Accidentellement brûlée à l’âge de huit ans, Vicky Knight est de part son physique extrêmement authentique dans son rôle, mais d’autant plus par sa prestation, tout en retenue et compassion. Sa voix douce porte à elle seule toute l’humilité de cette jeune femme foudroyée par une terrible attaque à l’acide, un type d’agression irréversible malheureusement de plus en plus fréquent outre-Manche, et commise entre gangs. La force de son personnage, c’est de ne pas se laisser démonter par ce qu’elle a subi, mais de rebondir, et regarder droit devant elle, vers ce qu’elle peut encore accomplir, entourée des personnes qu’elle aime, dont sa fille. À vrai dire, on ne peut qu’être touché par cette femme, dont l’histoire ne pourra qu’inspirer, malgré toutes les épreuves.
Pour témoigner du milieu présenté dans le film, à savoir une jeune sous-culture métropolitaine londonienne, la cinéaste, aidée par le directeur de la photographie, Ruben Impens, a utilisé une palette de couleurs néons, notamment lorsque Jade et Flavia se rendent à discothèque. Aussi, la bande-originale de Rutger Reinders (déjà derrière celle du précédent film de la réalisatrice), qui accompagne l’héroïne, transcende la jeunesse touchée, avec ses partitions électroniques modernes. Quant à la caméra, elle ose une multitude de plans différents, et notamment rapprochés, sur le visage de Jade, où la douleur ne trompe pas. À cet égard, le film ne passe pas à côté du regard des jeunes d’aujourd’hui sur les victimes de ce genre d’attaques. Leurs propos peuvent ainsi parfois atteindre un niveau de méchanceté ignoble, sans même chercher à comprendre ce qu’il s’est passé pour ces abîmés. L’être humain peut parfois être cruel et totalement égoïste avec lui-même, qu’il en devient répugnant, et ingrat. Autant donc dire que "Dirty God" a le mérite de parler parfois sèchement, et de présenter une autre réalité...

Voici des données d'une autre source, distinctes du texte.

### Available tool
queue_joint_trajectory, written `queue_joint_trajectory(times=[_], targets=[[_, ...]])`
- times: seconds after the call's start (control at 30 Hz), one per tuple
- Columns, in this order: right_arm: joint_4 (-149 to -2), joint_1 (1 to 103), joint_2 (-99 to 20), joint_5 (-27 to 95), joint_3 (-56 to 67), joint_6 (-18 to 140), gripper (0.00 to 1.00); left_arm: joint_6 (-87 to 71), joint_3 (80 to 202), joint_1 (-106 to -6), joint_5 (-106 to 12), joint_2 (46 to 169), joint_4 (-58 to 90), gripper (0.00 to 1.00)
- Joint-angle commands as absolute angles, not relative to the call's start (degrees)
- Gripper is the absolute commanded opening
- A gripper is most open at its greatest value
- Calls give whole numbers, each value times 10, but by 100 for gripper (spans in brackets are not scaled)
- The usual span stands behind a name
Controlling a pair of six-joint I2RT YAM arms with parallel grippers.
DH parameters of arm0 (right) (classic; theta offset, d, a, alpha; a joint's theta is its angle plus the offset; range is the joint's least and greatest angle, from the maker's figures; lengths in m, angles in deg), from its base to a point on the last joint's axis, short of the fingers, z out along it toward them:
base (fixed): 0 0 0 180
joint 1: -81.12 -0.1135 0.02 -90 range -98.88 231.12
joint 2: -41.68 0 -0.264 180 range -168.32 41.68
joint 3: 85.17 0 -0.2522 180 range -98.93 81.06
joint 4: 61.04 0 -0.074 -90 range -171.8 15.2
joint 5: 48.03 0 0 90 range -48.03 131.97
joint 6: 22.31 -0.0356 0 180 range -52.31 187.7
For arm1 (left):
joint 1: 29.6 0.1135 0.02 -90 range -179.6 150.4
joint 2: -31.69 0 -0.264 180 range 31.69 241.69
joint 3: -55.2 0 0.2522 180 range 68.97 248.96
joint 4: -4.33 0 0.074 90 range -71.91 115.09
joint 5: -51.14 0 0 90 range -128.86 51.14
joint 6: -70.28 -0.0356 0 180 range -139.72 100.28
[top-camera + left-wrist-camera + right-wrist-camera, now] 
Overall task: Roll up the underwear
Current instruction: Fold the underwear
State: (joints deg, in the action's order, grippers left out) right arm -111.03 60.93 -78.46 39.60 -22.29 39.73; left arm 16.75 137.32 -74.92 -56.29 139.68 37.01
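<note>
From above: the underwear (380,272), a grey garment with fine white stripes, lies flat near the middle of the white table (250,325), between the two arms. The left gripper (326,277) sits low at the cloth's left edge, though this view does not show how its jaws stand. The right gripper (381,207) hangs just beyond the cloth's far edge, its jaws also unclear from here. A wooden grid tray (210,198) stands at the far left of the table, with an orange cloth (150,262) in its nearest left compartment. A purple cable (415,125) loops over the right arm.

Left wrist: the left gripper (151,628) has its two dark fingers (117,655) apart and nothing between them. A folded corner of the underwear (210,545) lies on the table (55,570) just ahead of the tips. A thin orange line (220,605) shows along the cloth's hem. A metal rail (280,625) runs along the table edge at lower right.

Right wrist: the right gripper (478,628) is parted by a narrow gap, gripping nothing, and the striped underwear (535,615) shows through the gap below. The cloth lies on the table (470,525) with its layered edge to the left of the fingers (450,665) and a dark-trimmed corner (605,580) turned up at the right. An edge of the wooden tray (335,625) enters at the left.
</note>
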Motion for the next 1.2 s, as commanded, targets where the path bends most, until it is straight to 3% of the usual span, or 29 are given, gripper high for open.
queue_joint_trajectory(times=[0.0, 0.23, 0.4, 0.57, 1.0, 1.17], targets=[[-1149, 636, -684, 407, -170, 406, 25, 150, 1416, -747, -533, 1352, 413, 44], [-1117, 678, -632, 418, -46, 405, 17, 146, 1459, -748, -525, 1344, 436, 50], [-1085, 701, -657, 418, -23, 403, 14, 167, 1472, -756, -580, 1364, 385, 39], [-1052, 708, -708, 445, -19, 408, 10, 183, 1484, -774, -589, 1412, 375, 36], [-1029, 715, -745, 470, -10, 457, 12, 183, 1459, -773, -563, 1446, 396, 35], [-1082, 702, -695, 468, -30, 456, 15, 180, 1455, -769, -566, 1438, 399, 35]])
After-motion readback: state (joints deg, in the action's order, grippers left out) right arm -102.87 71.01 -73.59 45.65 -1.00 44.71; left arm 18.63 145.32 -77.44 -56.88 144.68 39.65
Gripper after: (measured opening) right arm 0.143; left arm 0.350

Là où le film de Sacha Polak convainc moins, c’est dans ces sous-intrigues qui nous éloignent un peu du sujet principal. Il y a ainsi deux segments scénaristiques qui prennent de la place dans l’intrigue, d’autant plus qu’ils sont très prévisibles quant à ce à quoi ils vont aboutir. On parle évidemment de l’épisode de l’hôpital au Maroc, et de sa relation avec le compagnon de sa meilleure amie. Cela alourdit quelque peu le propos, et appuie une part mélo-dramatique, heureusement évitée par la force de son interprète principal.